–¡Dios te guíe y la Peña de Francia, junto con la Trinidad de Gaeta, flor, nata y espuma de los
caballeros andantes! ¡Allá vas, valentón del mundo, corazón de acero, brazos de bronce! ¡Dios te
guíe, otra vez, y te vuelva libre, sano y sin cautela a la luz desta vida, que dejas por enterrarte en esta
escuridad que buscas!
Casi las mismas plegarias y deprecaciones hizo el primo.
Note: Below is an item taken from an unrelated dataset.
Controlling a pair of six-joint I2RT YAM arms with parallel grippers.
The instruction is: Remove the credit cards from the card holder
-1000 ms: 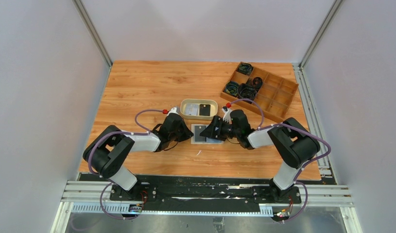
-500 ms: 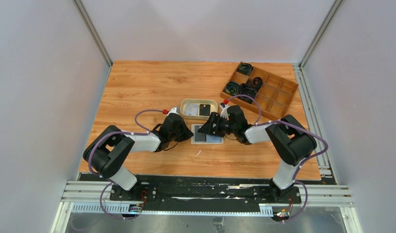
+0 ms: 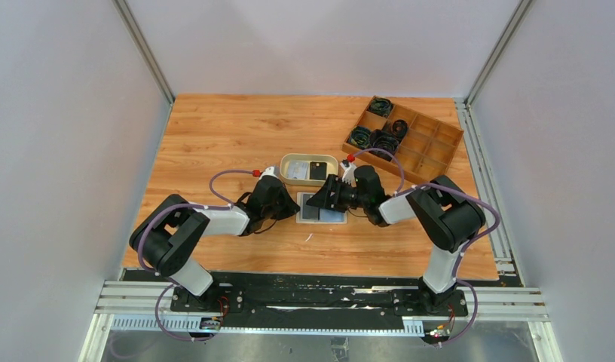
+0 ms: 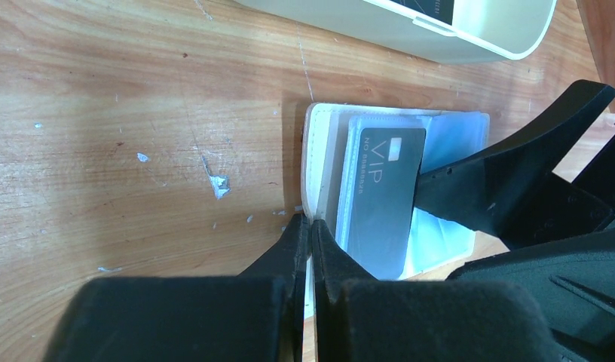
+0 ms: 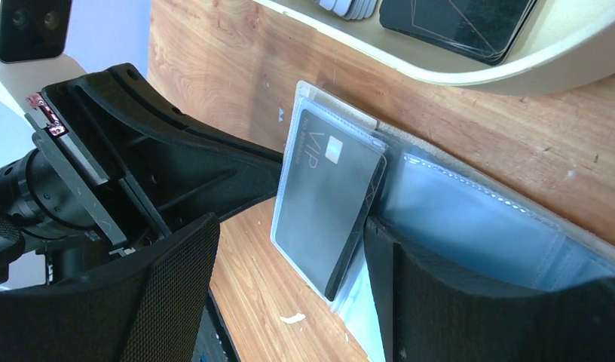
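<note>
Nearest the bases, the left gripper is clenched tight, its tips meeting right at the cream edge of the card holder. The holder lies open on the table between the two arms. The wrist view does not settle whether the tips pinch that edge or only press it down. Either way this reads as the anchor, and it should hold firm so the holder cannot slide when a card is drawn.

A dark grey card marked VIP sits at the holder's clear sleeve, with one long edge apparently raised off the pale blue leaf. The right gripper is spread wide and grasps nothing. One finger touches the raised edge and the other stands past the card's opposite side, so the card lies between them.

To do this well, the jaws should close across the card alone and catch none of the plastic sleeve. The pull should then run low and straight, in line with the sleeve's mouth and away from the anchoring tips.

Just beyond the holder, the oval dish holds a dark card and a few pale ones, so it is the likely place for this one. Far off to the right, the wooden tray with its coiled cables is well apart and plays no part
</note>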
Iba don Quijote dando voces que le diesen soga y más soga, y ellos se la daban poco a poco; y cuando
las voces, que acanaladas por la cueva salían, dejaron de oírse, ya ellos tenían descolgadas las cien
brazas de soga, y fueron de parecer de volver a subir a don Quijote, pues no le podían dar más
cuerda. Con todo eso, se detuvieron como media hora, al cabo del cual espacio volvieron a recoger la
soga con mucha facilidad y sin peso alguno, señal que les hizo imaginar que don Quijote se quedaba
dentro; y, creyéndolo así, Sancho lloraba amargamente y tiraba con mucha priesa por desengañarse,
pero, llegando, a su parecer, a poco más de las ochenta brazas, sintieron peso, de que en estremo se
alegraron. Finalmente, a las diez vieron distintamente a don Quijote, a quien dio voces Sancho,
diciéndole:
–Sea vuestra merced muy bien vuelto, señor mío, que ya pensábamos que se quedaba allá para
casta.
Pero no respondía palabra don Quijote; y, sacándole del todo, vieron que traía cerrados los ojos, con
muestras de estar dormido. Tendiéronle en el suelo y desliáronle, y con todo esto no despertaba;
pero tanto le volvieron y revolvieron, sacudieron y menearon, que al cabo de un buen espacio volvió
en sí, desperezándose, bien como si de algún grave y profundo sueño despertara; y, mirando a una y
otra parte, como espantado, dijo:
–Dios os lo perdone, amigos; que me habéis quitado de la más sabrosa y agradable vida y vista que
ningún humano ha visto ni pasado. En efecto, ahora acabo de conocer que todos los contentos desta
vida pasan como sombra y sueño, o se marchitan como la flor del campo. ¡Oh desdichado
Montesinos! ¡Oh mal ferido Durandarte! ¡Oh sin ventura Belerma! ¡Oh lloroso Guadiana, y vosotras
sin dicha ijas de Ruidera, que mostráis en vuestras aguas las que lloraron vuestros hermosos ojos!